* [Exercise details]: Look below for the line holding "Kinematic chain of" and the line holding "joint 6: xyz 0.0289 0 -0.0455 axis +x". Transcribe exactly those lines and all lines between them, nothing more.

* [Data for analysis]:
----

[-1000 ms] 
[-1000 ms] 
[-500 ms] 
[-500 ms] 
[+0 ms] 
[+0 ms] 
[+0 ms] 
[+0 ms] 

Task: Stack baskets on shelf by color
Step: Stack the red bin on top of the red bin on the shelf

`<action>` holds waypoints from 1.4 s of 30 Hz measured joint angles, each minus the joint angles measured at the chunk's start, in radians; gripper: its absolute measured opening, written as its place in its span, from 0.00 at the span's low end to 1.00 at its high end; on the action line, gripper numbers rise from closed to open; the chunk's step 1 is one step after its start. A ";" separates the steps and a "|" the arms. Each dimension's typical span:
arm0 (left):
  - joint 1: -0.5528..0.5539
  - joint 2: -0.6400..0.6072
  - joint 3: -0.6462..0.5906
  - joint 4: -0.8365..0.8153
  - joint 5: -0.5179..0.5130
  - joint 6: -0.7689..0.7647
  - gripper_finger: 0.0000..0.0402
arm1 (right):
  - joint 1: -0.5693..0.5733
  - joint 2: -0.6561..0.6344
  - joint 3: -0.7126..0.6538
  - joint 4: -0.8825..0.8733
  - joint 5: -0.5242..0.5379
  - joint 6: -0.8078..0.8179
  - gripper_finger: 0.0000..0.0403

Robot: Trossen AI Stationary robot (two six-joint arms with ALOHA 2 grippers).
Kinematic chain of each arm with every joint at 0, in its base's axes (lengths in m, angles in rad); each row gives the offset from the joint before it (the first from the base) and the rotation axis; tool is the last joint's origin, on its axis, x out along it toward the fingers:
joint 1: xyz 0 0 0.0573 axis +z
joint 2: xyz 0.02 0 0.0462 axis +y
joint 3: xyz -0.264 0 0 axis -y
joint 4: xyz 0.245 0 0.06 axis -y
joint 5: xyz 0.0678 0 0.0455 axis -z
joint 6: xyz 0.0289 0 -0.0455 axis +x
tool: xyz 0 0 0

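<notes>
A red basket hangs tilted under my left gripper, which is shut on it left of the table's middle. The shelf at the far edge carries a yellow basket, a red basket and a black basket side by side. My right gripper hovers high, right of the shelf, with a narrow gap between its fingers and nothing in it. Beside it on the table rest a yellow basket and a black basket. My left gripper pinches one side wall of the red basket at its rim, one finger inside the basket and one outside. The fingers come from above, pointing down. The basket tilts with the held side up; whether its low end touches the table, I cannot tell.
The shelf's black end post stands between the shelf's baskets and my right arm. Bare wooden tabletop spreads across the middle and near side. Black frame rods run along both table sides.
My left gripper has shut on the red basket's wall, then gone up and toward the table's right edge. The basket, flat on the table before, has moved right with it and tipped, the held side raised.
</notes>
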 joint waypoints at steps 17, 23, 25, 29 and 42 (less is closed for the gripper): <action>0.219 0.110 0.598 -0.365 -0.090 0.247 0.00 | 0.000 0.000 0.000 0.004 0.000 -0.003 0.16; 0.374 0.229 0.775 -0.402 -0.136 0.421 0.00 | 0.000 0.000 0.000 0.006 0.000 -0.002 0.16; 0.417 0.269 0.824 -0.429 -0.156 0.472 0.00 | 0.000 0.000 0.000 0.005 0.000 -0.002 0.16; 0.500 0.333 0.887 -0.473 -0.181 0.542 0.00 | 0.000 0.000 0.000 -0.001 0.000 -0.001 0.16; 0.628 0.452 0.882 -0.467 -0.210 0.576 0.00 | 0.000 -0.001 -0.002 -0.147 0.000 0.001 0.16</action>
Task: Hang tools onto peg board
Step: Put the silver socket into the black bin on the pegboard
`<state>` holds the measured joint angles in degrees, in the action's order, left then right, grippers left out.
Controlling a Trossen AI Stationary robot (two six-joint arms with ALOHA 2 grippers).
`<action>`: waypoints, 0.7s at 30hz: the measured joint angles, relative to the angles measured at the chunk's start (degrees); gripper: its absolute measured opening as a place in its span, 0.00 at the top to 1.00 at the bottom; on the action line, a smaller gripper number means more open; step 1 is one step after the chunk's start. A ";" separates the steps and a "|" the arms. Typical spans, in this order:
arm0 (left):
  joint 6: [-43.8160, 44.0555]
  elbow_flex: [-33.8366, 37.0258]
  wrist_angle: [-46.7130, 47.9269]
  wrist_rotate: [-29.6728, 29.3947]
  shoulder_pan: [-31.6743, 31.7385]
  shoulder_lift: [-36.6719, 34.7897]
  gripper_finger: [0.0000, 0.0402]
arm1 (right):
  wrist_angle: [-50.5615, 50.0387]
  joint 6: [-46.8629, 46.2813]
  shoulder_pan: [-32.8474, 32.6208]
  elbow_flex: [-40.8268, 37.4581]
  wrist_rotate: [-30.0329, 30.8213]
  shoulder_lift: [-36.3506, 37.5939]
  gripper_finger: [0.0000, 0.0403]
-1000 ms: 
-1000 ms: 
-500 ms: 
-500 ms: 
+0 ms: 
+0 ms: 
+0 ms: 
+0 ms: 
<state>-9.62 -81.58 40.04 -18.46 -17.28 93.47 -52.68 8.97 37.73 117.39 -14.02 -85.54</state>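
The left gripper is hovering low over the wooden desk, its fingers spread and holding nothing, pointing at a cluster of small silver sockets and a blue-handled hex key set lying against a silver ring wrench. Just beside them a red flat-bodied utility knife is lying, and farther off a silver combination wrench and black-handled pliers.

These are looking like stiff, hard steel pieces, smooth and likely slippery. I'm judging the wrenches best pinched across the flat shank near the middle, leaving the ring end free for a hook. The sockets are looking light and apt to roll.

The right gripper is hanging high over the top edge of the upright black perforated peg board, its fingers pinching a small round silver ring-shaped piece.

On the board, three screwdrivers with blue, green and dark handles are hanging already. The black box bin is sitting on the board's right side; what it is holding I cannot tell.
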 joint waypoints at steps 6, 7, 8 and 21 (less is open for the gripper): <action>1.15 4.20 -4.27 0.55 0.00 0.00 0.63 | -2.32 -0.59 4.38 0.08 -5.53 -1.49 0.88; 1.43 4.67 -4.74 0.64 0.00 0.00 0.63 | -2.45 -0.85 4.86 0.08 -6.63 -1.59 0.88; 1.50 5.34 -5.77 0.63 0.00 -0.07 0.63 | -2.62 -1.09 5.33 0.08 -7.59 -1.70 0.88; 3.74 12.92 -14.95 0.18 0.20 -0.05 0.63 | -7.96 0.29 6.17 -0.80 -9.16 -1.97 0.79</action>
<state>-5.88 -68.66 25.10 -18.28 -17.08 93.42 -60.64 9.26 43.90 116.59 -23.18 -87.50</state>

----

* [Problem solution]:
Kinematic chain of each arm with every joint at 0, in its base's axes (lengths in m, angles in rad); each row gives the offset from the joint before it (the first from the base) and the rotation axis; tool is the last joint's origin, on its axis, x out along it toward the fingers:
joint 1: xyz 0 0 0.0573 axis +z
joint 2: xyz 0.02 0 0.0462 axis +y
joint 3: xyz -0.264 0 0 axis -y
joint 4: xyz 0.245 0 0.06 axis -y
joint 5: xyz 0.0678 0 0.0455 axis -z
joint 6: xyz 0.0289 0 -0.0455 axis +x

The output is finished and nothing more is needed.